Par cette intervention, Octavia prit les choses en main. Mes affaires étaient partout, sauf dans mon sac. Mes papiers, mes documents, tout ce que je réunissais depuis des mois, étaient froissés, éparpillés sur le sol. Mon innocence avait été salie une deuxième fois, malmenée, ignorée, prise de haut, prise de court. Mes propres amis s’en étaient chargés.
- Marin, on va appeler la police. Mais on aimerait que tu nous parles avant. Pourquoi es-tu resté ? Qu’est-ce que tu avais en tête ?

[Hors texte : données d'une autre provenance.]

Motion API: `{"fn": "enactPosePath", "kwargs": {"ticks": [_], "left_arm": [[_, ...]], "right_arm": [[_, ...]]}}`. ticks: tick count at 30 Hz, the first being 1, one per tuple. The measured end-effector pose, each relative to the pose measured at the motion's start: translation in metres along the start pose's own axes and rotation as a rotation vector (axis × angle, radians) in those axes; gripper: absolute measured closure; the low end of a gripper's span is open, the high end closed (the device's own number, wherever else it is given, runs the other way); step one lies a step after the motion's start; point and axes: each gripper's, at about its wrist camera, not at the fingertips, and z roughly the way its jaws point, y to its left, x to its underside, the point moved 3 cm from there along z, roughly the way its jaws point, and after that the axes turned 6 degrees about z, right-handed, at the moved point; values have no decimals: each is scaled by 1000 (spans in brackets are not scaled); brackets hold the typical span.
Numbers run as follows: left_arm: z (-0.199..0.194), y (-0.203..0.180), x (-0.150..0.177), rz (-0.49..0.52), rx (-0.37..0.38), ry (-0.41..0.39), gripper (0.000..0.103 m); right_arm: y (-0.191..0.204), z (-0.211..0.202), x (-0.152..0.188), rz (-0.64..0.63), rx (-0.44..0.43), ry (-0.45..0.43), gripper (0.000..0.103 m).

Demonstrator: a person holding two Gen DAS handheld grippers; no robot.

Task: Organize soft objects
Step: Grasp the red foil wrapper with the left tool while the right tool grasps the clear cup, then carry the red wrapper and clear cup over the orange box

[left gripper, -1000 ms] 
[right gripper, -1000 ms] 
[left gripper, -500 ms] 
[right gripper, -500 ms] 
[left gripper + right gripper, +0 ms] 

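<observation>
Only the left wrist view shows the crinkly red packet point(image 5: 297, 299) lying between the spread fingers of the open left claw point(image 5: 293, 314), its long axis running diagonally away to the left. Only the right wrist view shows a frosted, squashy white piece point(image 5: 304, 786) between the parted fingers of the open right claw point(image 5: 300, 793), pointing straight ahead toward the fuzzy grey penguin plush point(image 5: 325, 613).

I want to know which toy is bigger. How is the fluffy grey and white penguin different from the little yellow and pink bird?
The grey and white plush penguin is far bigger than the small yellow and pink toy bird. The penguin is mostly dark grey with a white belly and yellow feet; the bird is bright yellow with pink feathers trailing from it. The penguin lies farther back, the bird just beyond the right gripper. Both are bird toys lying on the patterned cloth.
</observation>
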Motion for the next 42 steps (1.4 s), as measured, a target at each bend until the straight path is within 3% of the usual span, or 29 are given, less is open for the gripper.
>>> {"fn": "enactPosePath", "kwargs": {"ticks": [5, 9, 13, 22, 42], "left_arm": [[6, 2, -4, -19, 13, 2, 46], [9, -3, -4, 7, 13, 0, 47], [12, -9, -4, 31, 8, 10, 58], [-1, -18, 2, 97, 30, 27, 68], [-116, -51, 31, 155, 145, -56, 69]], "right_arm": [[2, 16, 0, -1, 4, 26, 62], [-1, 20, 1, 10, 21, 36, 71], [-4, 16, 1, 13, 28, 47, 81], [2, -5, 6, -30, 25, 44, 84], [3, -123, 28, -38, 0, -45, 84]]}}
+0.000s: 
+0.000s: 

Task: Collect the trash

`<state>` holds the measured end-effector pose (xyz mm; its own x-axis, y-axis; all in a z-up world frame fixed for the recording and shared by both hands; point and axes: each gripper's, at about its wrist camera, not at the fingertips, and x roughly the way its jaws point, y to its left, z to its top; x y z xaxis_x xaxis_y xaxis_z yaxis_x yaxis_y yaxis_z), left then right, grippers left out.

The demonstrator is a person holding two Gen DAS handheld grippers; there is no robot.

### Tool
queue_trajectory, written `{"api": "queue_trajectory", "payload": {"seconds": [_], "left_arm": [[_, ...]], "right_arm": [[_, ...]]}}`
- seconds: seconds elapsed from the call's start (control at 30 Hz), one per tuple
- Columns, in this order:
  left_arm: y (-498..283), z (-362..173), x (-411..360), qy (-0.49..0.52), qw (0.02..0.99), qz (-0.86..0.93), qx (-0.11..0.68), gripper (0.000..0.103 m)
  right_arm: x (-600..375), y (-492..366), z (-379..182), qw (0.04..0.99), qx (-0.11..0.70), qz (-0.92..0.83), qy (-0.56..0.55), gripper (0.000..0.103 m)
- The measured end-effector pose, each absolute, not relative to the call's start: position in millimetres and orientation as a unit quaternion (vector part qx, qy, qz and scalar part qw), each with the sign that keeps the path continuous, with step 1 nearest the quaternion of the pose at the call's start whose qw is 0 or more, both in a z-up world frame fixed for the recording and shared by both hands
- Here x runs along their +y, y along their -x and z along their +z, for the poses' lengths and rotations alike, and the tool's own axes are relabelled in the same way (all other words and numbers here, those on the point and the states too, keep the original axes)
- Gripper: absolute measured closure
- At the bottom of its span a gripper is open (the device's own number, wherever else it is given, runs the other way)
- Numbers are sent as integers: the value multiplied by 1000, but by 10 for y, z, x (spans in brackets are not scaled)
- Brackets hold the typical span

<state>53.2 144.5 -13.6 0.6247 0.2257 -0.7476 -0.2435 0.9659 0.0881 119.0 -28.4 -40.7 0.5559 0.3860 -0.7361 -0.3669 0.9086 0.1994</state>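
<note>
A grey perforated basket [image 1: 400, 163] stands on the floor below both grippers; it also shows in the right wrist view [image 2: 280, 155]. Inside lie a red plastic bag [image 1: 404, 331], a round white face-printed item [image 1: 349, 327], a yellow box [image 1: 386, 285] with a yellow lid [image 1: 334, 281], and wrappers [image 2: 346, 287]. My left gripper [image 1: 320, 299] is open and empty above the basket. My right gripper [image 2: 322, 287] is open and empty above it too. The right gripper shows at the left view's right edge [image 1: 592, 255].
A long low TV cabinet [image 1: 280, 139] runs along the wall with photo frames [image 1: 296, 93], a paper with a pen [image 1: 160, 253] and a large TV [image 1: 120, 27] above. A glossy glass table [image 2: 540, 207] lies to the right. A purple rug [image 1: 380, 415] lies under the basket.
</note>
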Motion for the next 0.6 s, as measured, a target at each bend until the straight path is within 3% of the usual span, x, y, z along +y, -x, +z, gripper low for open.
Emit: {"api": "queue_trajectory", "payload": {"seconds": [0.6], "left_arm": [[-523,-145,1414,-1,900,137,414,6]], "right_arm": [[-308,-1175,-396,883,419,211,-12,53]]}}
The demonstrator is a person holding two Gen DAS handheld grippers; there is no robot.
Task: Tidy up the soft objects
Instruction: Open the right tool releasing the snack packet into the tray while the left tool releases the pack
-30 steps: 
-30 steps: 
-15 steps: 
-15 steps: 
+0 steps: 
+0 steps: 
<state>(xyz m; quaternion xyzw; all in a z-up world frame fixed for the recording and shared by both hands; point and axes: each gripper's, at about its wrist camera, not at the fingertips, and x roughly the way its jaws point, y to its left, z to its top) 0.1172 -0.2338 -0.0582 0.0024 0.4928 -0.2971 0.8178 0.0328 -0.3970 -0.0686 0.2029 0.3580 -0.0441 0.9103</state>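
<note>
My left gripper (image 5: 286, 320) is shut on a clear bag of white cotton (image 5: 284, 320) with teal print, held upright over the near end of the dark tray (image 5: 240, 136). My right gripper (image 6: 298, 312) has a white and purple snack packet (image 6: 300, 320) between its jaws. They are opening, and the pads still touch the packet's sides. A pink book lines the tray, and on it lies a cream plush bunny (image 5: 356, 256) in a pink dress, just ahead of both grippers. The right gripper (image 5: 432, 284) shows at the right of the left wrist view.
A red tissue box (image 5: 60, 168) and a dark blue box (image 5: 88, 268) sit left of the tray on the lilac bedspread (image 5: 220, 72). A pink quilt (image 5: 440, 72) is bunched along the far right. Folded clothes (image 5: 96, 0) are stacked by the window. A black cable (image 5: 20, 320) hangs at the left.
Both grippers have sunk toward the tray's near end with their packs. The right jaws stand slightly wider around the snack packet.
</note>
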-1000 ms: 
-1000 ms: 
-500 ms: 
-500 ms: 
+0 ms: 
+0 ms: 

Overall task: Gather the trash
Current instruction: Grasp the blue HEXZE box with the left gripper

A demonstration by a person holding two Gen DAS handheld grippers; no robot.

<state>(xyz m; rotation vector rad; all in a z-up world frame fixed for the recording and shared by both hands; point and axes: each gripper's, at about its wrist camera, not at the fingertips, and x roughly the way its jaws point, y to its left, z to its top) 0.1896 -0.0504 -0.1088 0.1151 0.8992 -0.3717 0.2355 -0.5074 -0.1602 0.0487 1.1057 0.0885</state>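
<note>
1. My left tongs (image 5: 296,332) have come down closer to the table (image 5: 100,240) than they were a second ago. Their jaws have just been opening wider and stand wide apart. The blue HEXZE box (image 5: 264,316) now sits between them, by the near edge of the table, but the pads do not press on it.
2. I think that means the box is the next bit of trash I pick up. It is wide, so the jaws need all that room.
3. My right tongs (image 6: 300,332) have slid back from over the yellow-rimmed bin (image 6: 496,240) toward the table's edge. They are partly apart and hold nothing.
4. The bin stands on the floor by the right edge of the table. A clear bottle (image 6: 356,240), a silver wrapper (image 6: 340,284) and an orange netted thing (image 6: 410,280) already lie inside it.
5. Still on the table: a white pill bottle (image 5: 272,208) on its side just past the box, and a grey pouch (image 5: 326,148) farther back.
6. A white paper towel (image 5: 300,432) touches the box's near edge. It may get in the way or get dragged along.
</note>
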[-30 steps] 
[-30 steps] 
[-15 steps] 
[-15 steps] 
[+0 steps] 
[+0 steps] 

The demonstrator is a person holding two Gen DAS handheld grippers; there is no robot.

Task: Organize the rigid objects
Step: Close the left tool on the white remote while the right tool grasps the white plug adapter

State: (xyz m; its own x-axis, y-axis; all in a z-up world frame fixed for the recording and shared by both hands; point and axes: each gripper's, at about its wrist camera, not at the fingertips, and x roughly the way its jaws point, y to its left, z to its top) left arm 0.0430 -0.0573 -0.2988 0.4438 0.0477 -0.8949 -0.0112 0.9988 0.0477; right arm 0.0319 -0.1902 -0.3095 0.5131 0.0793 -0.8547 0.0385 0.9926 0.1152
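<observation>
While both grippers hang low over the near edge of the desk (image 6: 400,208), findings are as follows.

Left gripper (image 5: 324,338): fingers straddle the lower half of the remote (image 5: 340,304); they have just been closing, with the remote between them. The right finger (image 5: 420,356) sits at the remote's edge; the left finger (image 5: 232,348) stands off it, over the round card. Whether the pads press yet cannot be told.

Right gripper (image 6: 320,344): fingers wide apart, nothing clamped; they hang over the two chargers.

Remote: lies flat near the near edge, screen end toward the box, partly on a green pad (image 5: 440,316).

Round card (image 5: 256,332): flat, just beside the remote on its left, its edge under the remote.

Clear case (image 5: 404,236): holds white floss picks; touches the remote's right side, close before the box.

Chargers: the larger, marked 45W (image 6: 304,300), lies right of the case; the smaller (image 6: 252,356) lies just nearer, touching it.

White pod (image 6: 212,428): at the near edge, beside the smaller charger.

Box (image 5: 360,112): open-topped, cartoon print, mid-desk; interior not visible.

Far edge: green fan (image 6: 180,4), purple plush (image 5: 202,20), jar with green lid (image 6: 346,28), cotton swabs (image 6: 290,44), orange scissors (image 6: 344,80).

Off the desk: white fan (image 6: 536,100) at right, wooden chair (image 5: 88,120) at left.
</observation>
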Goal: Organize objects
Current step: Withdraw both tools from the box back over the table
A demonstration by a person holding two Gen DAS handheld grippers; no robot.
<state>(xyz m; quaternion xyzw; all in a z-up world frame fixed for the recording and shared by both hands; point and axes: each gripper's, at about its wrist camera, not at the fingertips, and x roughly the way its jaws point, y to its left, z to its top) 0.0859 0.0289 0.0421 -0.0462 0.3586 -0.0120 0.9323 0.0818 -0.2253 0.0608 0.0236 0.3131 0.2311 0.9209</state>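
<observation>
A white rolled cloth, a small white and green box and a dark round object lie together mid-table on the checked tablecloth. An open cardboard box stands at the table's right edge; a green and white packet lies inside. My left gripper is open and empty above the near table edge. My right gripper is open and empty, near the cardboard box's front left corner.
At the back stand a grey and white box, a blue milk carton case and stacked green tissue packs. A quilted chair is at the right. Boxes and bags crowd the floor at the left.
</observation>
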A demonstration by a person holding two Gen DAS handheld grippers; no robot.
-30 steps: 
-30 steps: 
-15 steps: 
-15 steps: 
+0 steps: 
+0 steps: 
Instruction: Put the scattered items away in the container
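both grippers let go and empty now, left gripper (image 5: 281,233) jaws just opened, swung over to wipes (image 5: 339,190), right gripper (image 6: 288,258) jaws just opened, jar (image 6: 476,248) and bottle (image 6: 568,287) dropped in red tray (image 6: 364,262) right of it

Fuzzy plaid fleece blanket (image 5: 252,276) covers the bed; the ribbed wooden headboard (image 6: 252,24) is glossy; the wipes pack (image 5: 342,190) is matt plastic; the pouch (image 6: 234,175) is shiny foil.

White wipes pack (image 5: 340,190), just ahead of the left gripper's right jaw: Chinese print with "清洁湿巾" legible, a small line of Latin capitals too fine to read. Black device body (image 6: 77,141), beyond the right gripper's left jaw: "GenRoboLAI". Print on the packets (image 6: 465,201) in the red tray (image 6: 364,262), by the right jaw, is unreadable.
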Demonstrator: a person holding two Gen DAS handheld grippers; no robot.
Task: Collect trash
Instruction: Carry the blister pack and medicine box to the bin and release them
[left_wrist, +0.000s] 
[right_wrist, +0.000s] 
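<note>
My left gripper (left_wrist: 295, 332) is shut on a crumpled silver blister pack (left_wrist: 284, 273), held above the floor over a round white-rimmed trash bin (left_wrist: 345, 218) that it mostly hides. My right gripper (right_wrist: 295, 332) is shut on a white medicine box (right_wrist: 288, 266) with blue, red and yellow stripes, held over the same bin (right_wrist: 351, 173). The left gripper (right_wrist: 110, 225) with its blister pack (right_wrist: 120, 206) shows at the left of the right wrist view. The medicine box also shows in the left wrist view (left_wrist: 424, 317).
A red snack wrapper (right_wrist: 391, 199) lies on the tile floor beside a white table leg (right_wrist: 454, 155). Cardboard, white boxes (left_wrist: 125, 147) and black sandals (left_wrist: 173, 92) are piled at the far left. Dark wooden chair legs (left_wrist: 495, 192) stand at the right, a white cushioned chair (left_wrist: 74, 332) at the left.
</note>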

Je devais revenir de mon Lèspridou. C’était difficile, je sentais que ce qui m’attendait dans la réalité serait douloureux, éreintant. Je savais qu’il faudrait que je raconte à nouveau tout, et je me disais que j’aurais une chance sur deux d’être cru, comme à l’époque. Je me dis par pure superstition que puisque je n’avais pas été cru dix ans plus tôt, cette fois-ci la chance serait de mon côté.
- Je ne comptais pas vous noyer, répondis-je péniblement.
Je les vis froncer les sourcils et incliner la tête — ils n’avaient sûrement rien compris. Swan se tenait à distance, sourcils froncés, expression intimidante.
- Qui se noie ?
Je rassemblai tout ce qui me restait d’énergie pour m’exprimer intelligiblement.
- Je ne suis pas ce que vous croyez, articulai-je dans un souffle.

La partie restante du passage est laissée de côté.